Verteilereinspritzpumpen verfügen über einen Verteilermechanismus, der den Kraftstoff nacheinander auf die Zylinder verteilt. Sie kommen vor allem in leichteren oder älteren Dieselanwendungen zum Einsatz, bei denen eine kompakte Bauweise und eine begrenzte Zylinderzahl im Vordergrund stehen. Reiheneinspritzpumpen verwenden dagegen separate Plungerelemente und Druckventile für jeden Zylinder. Diese robusten Pumpen eignen sich für schwere Anwendungen mit hoher zyklischer Belastung, wie MAN-Motorfamilien einschließlich D02 und D28 sowie Mercedes-Motorfamilien einschließlich OM 364, OM 366, OM 402, OM 421 und OM 422.

Mercedes OM 904-, OM 906-, OM 924-, OM 926-, OM 501- und OM 502-Anwendungen sind mit PLD-Pumpen ausgestattet. Bei diesem System erzeugt jede einzelne PLD-Pumpe den Einspritzdruck für einen Zylinder; der Kraftstoff wird anschließend über eine kurze Hochdruckleitung zur Einspritzdüse geleitet. Der mechanische Nockenwellenantrieb, der Sitz der Pumpeneinheiten im Zylinderkopf und die elektrische Ansteuerung über das Motorsteuergerät sind dabei entscheidend. Spätere Motoren wie MAN D20, D26 und D38 oder Mercedes OM 470, OM 471 und OM 473 verwenden in der Regel Common-Rail-Technik mit einer Hochdruckpumpe und Raildruckregelung anstelle einer konventionellen Einspritzpumpe.

Verschleißbilder und gezielte Diagnose

Häufige Fehlerbilder sind erschwertes oder langes Starten, unruhiger Leerlauf, Leistungsverlust unter Last, erhöhter Dieselverbrauch, schwarzer oder weißer Rauch sowie Dieselverdünnung des Motoröls. Bei Verteilereinspritzpumpen führen Verschleiß am Verteilerkopf, an der Antriebswellendichtung, an der internen Förderpumpe oder an den Regelmechanismen häufig zu Druckverlust und Undichtigkeiten. Reiheneinspritzpumpen können internen Verschleiß an Plungern, Zylinderbuchsen, Zahnstangen und Druckventilen aufweisen. Bei PLD-Pumpen sind elektrische Unterbrechungen, Leckverluste an Dichtringen, Verschleiß der Plungerpaarung und Schäden an der Nockenwellenbetätigung wichtige Prüfpunkte.
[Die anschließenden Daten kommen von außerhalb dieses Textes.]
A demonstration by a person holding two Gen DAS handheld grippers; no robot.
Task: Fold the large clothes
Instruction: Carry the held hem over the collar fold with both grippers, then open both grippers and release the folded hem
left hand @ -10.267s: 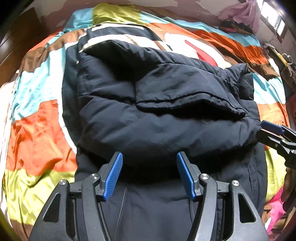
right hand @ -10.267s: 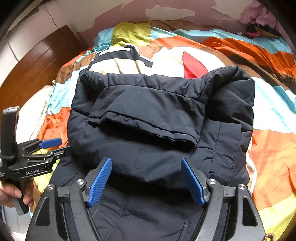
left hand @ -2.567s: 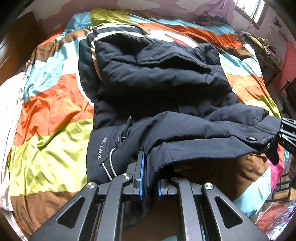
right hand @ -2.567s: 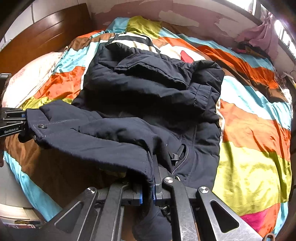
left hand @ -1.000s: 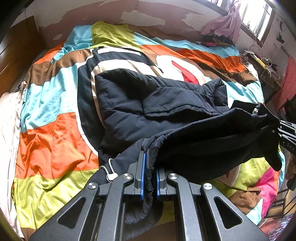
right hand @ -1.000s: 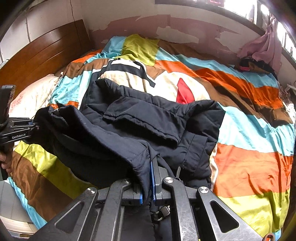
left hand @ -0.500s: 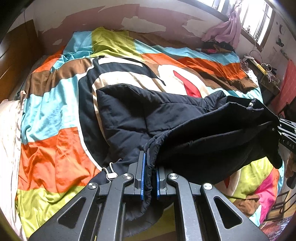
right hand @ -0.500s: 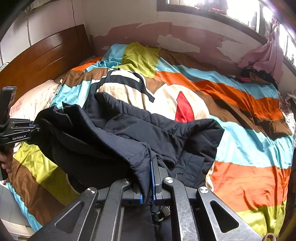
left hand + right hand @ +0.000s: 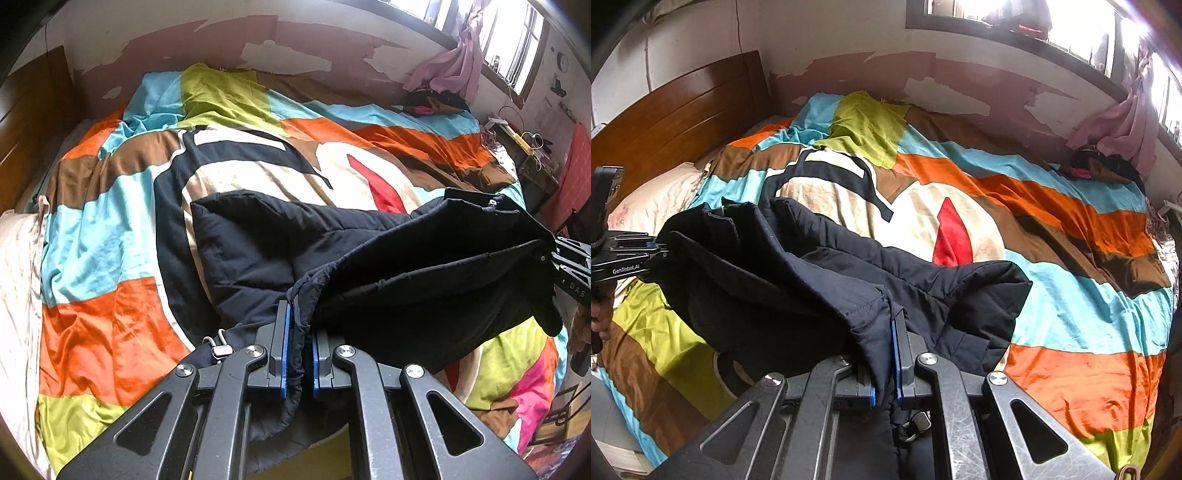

Diagnose vor der Demontage

Beginnen Sie mit der Prüfung der Kraftstoffversorgung: Messen Sie den Förderdruck und Unterdruck vor dem Kraftstofffilter, kontrollieren Sie transparente Leitungsabschnitte auf Lufteintritt und prüfen Sie Rücklaufleitungen auf Verstopfungen oder übermäßigen Rücklauf. Lesen Sie anschließend Fehlercodes, aktuelle Raildruck- oder Ansteuerungswerte sowie Zylinder-Balancekorrekturen aus, sofern das Motormanagement dies unterstützt. Bei mechanischen Systemen muss auch der statische Einspritzzeitpunkt mit Messuhr, Absteckverfahren oder Herstellerwerkzeug geprüft werden. Vergleichen Sie den gemessenen Wert mit dem vorgeschriebenen Kurbelwinkel und der Toleranz. Eine abweichende Steuerzeit kann dieselben Symptome verursachen wie eine defekte Pumpe.

Ersetzen, einstellen und Ausfallzeiten vermeiden

Ersetzen Sie eine Einspritzpumpe nicht ausschließlich aufgrund von Rauchentwicklung oder eines Fehlercodes. Schließen Sie zunächst defekte Einspritzdüsen, einen verschmutzten Kraftstofffilter, unzureichenden Förderdruck, falsche Ventilsteuerzeiten und Kompressionsverlust aus. Beim Austausch müssen die Kraftstoffleitungen unbedingt sauber bleiben: Mikroskopisch kleine Metallpartikel oder Wasser beschädigen Plunger und Präzisionspassungen schnell. Erneuern Sie, wo vorgeschrieben, Dichtringe, Kupferdichtungen, Kraftstofffilter und gegebenenfalls die Antriebskupplung. Entlüften Sie das System gemäß der vorgeschriebenen Vorgehensweise und prüfen Sie nach der Montage auf Undichtigkeiten, Startverhalten und Rauchbild.

Für eine dauerhafte Reparatur ist bei festgestelltem internem Verschleiß häufig eine überholte oder geprüfte Pumpe empfehlenswert. Die korrekte Bestimmung anhand der Fahrgestellnummer und technische Unterstützung reduzieren das Risiko eines fehlerhaften Anschlusses, einer falschen Pumpencodierung oder eines abweichenden Einspritzkennlinienprofils.